* TASK
The required output is the line with "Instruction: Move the" plus all lines that follow it to the end of the listing below, written out exactly, with no pictures.

* GIVEN MATERIAL

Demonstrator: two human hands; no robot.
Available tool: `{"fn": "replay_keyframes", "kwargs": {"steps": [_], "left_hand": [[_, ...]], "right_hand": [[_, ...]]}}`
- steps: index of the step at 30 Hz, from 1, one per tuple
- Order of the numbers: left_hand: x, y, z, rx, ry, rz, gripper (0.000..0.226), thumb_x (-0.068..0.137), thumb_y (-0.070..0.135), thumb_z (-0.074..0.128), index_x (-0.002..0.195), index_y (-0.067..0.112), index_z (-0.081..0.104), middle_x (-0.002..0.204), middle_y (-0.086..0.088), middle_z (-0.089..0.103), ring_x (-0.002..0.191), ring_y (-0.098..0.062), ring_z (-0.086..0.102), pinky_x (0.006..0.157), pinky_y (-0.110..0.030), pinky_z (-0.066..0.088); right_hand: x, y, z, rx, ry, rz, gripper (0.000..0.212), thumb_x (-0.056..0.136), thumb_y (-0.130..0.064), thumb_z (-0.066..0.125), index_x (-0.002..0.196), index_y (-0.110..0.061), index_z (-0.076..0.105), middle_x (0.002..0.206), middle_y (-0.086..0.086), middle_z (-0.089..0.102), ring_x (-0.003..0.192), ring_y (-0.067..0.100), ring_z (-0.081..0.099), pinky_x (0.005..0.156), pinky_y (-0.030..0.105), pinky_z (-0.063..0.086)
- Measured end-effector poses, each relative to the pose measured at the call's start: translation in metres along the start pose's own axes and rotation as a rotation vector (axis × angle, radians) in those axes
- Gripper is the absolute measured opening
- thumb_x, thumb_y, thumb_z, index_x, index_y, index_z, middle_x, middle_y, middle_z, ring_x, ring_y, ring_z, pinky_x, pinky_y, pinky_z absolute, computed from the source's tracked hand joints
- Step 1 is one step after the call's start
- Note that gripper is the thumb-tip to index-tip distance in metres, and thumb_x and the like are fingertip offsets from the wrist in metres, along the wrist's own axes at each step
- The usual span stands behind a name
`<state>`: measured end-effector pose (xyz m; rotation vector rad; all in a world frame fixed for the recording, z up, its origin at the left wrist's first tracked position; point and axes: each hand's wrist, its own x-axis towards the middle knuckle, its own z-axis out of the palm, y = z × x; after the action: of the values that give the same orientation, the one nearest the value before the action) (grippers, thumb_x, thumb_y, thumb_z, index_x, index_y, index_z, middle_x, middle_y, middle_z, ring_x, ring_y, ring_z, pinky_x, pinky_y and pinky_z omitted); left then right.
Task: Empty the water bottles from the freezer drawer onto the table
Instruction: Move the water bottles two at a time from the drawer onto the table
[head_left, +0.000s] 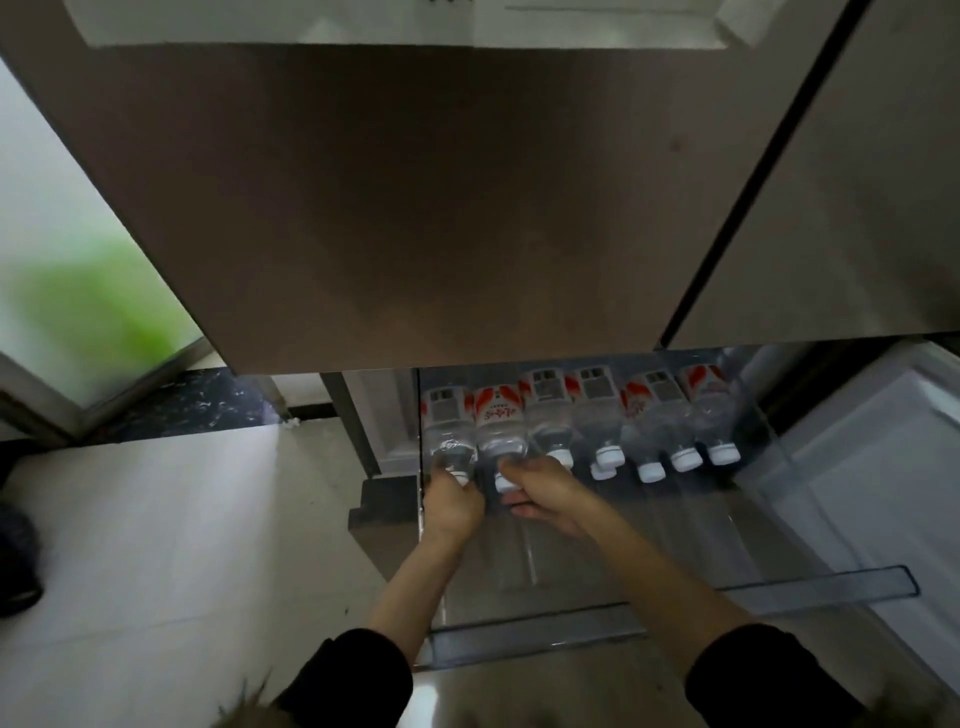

* EXERCISE RESPONSE
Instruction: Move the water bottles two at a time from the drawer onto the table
[head_left, +0.000s] 

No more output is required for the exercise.